Turtle: All these winter indoor practices are making me claustrophobic.
text 💬 neikey⚠️
Neil: I'm not gonna eat Pop Rocks with you, Aimee! I'm still traumatized from that time my fourth grade teacher used them in a demonstration of what the Big Bang was!
text 💬 sydkey
Sydney: How many times do you think I can Google 'One Direction Reunion Tour' before the FBI agents that are supposedly watching us all decide I'm a stalker?

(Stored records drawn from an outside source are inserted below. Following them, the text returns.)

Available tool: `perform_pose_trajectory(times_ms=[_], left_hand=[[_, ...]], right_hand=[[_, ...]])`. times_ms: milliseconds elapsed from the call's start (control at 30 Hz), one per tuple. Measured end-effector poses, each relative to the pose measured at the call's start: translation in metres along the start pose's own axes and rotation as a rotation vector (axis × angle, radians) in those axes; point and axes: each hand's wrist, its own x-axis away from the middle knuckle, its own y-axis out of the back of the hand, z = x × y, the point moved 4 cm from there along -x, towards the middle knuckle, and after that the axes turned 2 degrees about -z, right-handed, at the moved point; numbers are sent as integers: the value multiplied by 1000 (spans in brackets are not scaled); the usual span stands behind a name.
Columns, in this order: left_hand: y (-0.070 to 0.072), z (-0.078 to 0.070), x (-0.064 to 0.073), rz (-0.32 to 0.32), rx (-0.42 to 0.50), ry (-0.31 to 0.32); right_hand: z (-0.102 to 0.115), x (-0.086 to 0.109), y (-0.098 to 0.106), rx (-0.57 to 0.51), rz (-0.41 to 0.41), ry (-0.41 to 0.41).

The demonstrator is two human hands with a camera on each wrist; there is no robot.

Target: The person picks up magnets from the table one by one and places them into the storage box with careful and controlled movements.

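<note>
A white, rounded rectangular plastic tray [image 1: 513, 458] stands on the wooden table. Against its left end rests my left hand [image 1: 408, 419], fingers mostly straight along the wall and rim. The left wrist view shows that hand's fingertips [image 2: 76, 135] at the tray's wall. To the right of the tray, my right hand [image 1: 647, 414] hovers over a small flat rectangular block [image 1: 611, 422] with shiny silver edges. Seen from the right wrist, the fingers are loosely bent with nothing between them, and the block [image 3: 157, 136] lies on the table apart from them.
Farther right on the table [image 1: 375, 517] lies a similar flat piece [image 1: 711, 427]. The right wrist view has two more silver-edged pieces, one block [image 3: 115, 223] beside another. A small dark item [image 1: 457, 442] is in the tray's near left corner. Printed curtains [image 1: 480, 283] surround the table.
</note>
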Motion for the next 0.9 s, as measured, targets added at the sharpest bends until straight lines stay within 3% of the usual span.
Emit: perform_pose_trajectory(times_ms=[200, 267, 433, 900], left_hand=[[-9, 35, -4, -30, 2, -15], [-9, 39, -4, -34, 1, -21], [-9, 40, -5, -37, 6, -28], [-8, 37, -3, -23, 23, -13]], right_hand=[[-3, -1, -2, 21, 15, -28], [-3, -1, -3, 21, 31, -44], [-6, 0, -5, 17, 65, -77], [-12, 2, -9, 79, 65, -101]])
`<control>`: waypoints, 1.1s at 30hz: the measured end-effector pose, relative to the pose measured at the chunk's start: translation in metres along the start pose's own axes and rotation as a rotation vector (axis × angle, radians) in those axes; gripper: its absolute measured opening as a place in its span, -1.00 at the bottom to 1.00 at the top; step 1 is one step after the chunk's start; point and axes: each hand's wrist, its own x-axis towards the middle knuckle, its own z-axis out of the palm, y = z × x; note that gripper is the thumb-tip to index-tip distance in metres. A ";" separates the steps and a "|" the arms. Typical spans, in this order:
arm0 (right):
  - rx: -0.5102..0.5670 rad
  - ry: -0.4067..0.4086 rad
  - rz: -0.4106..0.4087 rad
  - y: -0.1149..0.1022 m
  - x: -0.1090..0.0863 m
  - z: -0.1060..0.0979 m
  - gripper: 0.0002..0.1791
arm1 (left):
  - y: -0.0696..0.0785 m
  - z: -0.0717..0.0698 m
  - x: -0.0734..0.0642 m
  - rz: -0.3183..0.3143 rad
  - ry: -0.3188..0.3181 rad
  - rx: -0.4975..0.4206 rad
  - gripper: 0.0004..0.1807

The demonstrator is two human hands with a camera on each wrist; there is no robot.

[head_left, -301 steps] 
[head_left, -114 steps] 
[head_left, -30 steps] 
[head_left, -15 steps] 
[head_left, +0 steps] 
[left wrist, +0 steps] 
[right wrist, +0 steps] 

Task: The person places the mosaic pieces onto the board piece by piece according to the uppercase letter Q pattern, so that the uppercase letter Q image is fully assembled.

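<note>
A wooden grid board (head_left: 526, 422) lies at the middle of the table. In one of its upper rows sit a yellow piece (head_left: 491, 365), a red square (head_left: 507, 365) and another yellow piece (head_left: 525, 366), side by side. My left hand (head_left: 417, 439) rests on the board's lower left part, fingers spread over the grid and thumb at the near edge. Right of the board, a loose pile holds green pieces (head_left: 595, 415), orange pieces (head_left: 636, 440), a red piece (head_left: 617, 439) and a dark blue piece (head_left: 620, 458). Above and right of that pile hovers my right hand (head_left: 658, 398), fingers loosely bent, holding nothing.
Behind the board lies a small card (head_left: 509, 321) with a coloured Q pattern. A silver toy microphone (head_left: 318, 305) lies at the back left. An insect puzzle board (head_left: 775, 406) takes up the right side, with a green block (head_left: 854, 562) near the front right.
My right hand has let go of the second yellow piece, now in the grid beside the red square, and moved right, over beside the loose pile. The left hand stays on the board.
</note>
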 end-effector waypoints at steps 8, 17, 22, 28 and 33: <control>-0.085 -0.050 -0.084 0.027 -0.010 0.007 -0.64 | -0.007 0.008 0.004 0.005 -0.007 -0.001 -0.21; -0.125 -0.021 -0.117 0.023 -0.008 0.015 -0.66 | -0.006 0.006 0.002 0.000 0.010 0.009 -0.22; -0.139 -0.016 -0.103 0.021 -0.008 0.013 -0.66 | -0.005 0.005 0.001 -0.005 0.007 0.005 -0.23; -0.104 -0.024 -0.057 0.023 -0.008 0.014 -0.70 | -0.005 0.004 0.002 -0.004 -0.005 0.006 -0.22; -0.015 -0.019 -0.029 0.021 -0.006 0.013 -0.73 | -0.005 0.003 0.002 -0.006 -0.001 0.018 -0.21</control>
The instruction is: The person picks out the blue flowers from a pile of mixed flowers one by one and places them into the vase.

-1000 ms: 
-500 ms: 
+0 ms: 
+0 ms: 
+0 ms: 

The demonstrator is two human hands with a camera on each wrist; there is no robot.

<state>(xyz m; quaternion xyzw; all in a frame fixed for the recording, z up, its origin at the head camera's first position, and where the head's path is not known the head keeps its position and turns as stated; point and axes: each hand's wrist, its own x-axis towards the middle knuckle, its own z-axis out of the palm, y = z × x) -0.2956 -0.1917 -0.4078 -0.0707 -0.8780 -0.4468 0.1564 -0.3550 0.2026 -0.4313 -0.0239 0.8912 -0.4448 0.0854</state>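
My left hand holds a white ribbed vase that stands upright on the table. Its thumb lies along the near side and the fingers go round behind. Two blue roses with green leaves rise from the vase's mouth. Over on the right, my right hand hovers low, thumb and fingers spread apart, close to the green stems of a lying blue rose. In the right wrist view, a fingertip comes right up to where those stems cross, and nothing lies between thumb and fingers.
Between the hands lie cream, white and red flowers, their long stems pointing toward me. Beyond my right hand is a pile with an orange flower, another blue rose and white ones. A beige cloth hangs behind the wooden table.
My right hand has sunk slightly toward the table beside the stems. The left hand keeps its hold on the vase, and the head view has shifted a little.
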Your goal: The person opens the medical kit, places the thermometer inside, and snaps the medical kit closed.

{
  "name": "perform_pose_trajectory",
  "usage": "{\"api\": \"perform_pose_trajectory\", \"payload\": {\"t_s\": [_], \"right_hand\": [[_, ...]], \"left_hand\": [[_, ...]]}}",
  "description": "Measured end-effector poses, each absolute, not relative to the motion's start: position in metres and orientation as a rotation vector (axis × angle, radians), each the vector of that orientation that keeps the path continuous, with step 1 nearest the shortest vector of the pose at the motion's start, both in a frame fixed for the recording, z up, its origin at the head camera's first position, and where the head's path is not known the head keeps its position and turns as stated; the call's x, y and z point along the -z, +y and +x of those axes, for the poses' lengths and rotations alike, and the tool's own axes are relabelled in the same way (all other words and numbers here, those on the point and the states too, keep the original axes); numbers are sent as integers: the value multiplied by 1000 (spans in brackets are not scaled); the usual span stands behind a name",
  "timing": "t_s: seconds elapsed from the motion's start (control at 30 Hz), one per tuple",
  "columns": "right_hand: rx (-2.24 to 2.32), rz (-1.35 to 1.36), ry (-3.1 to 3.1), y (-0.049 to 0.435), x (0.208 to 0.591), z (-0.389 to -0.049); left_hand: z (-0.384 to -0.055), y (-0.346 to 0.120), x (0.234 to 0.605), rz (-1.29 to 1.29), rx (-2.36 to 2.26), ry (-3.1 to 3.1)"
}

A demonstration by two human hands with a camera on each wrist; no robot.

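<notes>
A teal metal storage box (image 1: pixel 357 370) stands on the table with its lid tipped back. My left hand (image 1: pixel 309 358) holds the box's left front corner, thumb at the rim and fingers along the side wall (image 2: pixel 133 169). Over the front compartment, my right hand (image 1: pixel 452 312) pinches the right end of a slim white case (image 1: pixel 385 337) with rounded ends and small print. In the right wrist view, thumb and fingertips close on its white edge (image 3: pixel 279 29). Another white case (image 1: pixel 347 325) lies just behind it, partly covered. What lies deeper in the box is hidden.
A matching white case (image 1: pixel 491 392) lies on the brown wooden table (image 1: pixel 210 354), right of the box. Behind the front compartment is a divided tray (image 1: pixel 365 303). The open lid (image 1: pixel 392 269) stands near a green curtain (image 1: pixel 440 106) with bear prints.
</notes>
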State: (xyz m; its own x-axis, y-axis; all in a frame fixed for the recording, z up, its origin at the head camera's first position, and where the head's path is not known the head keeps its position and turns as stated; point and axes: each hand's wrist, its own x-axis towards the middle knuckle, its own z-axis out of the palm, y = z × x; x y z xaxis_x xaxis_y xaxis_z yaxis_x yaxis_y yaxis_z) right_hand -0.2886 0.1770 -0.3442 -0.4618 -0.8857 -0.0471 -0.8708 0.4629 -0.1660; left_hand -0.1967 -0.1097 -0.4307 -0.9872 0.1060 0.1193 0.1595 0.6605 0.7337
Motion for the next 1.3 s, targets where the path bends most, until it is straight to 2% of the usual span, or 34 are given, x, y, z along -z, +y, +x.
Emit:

Anya is live and ready to show you everything. Watch her strip, dance, and perform exclusive shows just for you. Interact in real-time and make your fantasies come true.
Free to watch • No registration required • HD streaming
text 💬 sydkey
Sydney: My grandmother looks at me like she thinks I need to go to church.
Sydney: And then I heard her saying to my grandpa that maybe I'd have better luck finding a boyfriend if I just met a nice church boy! I don't know if that makes it better or worse?
Sydney: Like, would it be worse if my grandma thought I was a sinner going straight to hell and that's why I needed church? Or is it worse that she thinks I'm so pitiful she has to play matchmaker?
TEXT ✉️ツ TWEEDLES 🐢🦃
Turtle: A girl in my history class traded my green tennis balls for Easter egg colored ones while I was in the bathroom earlier. Is this what love is???
text 💬sydkey
Sydney: You’re so easy to be with and so hard to be without.